In the second stage, activities are carried out for health education, whose contents are determined by the information obtained in the previous stage on the state of podiatry healthcare, the most frequent alterations and their risk factors. These activities are aimed at pupils, teachers, parents and guardians. The content of the talks on the care of the feet is divided into three sections: Information on the feet and the activities of the podiatrist, foot disease more frequent and tips on care of the feet and footwear healthy (Figure 1).

clinical-research-foot-ankle-podiatric-school

Figure 1: Stages of podiatric school healthcare program.

Among the results obtained we emphasize that, during the period 2004 to 2016, of the 4,970 studied students in the educational centers have been proposed, for diagnosis confirmation, the referral to the PCA countries of the University of Seville to 2.286 (46%), who fled 766, which represents 33.5% of the bypass proposals and 15.4 per cent of the totality of school children. We call attention to the latter because it indicates that one out of every six school children has been diagnosed and treated of pathologies in the feet, which were not known by those affected or by relatives or guardians. The most frequent pathologies that were diagnosed and treated were: foot valgus (24.5%), gear in internal rotation (13.2%) and flat foot valgus (12.3%) (Figure 2) [5-7].

clinical-research-foot-ankle-Results-scans

Figure 2: Results of scans to school, period 2004-2016.

The activities of EpS on foot care have come, during the period 2004-2016, a total of 7.705 people among school students, parents and teachers. To assess the effectiveness of these educational activities, a questionnaire pre-chat and other post-chat have been designed and validated. This investigation culminated in a doctoral thesis presented in April 2016 [8]. Among the results we emphasize that families are those that primarily inform the school on how to care for your feet (27.9%), followed by the podiatrist (20.9%) and the doctor (7%). As well as that the 56 per cent of school children has not gone never to a podiatrist and that, among schoolchildren in the Primary Education, one out of every three primary school students need help to care for your feet. The results obtained in the improvement in the knowledge and attitudes observed in school children justify the educational intervention.
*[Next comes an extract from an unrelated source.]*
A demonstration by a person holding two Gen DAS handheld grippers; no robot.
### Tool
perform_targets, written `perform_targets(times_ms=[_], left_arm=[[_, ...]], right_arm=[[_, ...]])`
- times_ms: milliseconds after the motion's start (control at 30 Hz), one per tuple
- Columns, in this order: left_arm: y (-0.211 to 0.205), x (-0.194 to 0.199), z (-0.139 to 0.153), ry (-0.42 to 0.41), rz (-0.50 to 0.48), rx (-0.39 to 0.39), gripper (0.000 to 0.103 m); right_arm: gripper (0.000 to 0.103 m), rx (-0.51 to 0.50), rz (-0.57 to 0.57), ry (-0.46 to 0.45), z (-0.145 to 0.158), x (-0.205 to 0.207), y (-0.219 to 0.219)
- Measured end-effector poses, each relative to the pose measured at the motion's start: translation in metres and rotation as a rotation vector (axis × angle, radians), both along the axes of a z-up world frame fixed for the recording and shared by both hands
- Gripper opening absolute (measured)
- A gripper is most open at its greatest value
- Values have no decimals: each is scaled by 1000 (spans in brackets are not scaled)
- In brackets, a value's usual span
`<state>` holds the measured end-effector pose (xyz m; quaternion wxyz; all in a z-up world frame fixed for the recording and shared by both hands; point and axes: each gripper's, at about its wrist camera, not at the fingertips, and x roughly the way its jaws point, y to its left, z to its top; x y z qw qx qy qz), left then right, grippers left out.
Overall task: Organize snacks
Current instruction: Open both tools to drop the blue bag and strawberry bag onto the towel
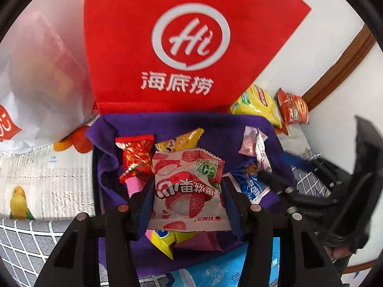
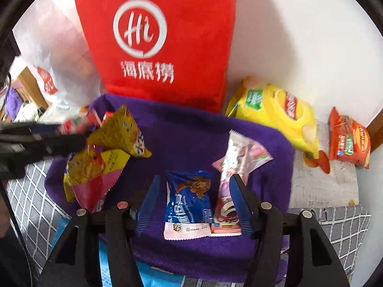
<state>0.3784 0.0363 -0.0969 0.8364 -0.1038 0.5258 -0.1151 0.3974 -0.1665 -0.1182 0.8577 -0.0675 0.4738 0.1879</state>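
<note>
- Holding the left gripper [image 1: 189,191] over the purple cloth [image 1: 215,129], we have its blue pads closed on a white-and-red strawberry snack packet [image 1: 189,186], one pad against each side edge of it.
- We see the packet upside down in the left wrist view, above a yellow wrapper [image 1: 165,241] and a pink one that lie on the cloth beneath it.
- Behind it on the cloth we see a red candy packet [image 1: 137,160] and a gold wrapper [image 1: 179,141], touching one another.
- Our right gripper [image 2: 194,203] stands open, with no earlier view to compare; its pads press on nothing.
- Between those open fingers a blue cookie packet [image 2: 189,198] lies flat on the cloth, clear of the left pad, and a pink-and-white bar packet [image 2: 229,186] lies just beside it against the right pad.
- In the right wrist view our left gripper comes in blurred from the left edge, by a heap of gold and pink wrappers [image 2: 95,167].
- A red bag with a white "Hi" logo [image 2: 158,43] stands upright at the far edge of the cloth, with a white plastic bag [image 2: 59,55] to its left.
- To the right of the red bag, off the cloth, a yellow chip bag [image 2: 275,112] leans near the wall, and an orange chip bag [image 2: 349,141] stands apart from it farther right.
- Under the cloth we make out a grey checked covering [image 2: 31,203] and printed paper [image 1: 43,172].
</note>
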Motion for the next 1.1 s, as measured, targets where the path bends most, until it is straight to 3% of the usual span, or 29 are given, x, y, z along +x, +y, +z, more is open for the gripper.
perform_targets(times_ms=[233,500,733,1100], left_arm=[[-13,3,-13,19,-12,64,52],[-13,3,-11,19,-17,36,53],[-18,-3,1,-14,-29,53,69],[-5,-14,26,-66,2,22,69]], right_arm=[[61,41,-54,-44,21,0,-15],[61,63,-88,-62,32,-2,-19],[61,63,-95,-75,37,-4,-19],[61,124,-120,-96,50,-12,-21]])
In conclusion, we emphasize that these activities have had a great impact on the population involved, particularly among schoolchildren, but have also benefited teachers, parents and guardians. These actions are also having a significant impact among the students and teachers of the titling of Podiatry, to encourage collaboration among different sectors such as education (levels of infant, primary, secondary and higher), Health and Society. We believe that to respond to the new and growing demands of preventive activities on the part of society, the adaptation of the chiropody the new healthcare framework of Community character (Podiatry Community) should facilitate, giving a further step for the inclusion of our profession in the public sphere and becoming part of a multidisciplinary team, reorienting and expanding the current podiatry services.